Most words convey several concepts and thus possess the corresponding number of meanings. A word having several meanings is called polysemantic, and the ability of words to have more than one meaning is described by the term polysemy.

Most English words are polysemantic. It should be noted that the wealth of expressive resources of a language largely depends on the degree to which polysemy has developed in the language.

The number of sound combinations that human speech organs can produce is limited. Therefore at a certain stage of language development the production of new words by morphological means becomes limited, and polysemy becomes increasingly important in providing the means for enriching the vocabulary. The process of enriching the vocabulary does not consist merely in adding new words to it, but, also, in the constant development of polysemy.
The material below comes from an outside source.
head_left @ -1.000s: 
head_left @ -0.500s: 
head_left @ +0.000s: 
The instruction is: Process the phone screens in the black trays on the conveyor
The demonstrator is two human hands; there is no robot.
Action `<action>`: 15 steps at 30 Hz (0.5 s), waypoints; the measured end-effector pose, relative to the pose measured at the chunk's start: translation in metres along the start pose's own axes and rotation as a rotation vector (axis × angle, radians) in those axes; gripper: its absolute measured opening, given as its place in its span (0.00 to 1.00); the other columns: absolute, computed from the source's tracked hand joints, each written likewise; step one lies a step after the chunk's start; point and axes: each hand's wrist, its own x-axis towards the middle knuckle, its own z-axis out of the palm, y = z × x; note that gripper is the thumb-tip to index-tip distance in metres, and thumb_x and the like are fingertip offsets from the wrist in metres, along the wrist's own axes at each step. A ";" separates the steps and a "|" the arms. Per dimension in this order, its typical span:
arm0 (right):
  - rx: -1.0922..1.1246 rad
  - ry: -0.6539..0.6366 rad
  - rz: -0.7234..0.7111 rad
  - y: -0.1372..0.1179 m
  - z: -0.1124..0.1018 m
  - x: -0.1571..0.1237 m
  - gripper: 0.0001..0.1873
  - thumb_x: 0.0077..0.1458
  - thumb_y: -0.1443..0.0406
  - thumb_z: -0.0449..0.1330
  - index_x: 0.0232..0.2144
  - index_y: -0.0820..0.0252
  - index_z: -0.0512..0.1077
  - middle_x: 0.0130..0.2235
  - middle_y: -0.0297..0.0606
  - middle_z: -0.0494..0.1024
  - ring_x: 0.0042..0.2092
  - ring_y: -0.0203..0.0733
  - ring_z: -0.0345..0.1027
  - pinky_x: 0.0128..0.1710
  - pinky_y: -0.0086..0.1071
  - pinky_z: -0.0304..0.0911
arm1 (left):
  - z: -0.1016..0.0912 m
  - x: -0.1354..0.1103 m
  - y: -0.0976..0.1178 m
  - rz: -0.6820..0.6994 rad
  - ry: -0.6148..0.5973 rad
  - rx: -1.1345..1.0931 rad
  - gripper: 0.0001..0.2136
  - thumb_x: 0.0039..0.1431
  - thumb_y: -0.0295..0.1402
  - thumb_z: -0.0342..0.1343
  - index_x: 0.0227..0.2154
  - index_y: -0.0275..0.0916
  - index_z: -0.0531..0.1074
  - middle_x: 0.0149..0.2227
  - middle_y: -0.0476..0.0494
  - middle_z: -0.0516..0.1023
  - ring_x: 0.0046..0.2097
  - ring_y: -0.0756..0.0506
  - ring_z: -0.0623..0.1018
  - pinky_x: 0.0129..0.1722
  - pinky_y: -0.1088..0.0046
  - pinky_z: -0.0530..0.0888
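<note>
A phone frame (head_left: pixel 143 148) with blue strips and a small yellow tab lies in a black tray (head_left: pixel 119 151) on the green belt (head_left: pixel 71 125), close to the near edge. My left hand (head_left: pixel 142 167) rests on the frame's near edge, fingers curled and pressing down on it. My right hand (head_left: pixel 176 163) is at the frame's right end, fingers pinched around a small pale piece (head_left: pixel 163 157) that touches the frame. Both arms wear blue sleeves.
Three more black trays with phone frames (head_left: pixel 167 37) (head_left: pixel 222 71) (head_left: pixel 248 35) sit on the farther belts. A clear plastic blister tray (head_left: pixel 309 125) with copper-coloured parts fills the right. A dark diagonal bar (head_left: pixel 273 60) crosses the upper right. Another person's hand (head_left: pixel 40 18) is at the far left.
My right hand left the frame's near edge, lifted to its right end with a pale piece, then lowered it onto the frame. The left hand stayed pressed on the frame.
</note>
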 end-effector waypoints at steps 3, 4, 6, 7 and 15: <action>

The system of meanings of any polysemantic word develops gradually, mostly over the centuries, as more and more new meanings are either added to old ones, or oust some of them. So the complicated processes of polysemy development involve both the appearance of new meanings and the loss of old ones. Yet, the general tendency with English vocabulary at the modern stage of its history is to increase the total number of its meanings and in this way to provide for a quantitative and qualitative growth of the language's expressive resources.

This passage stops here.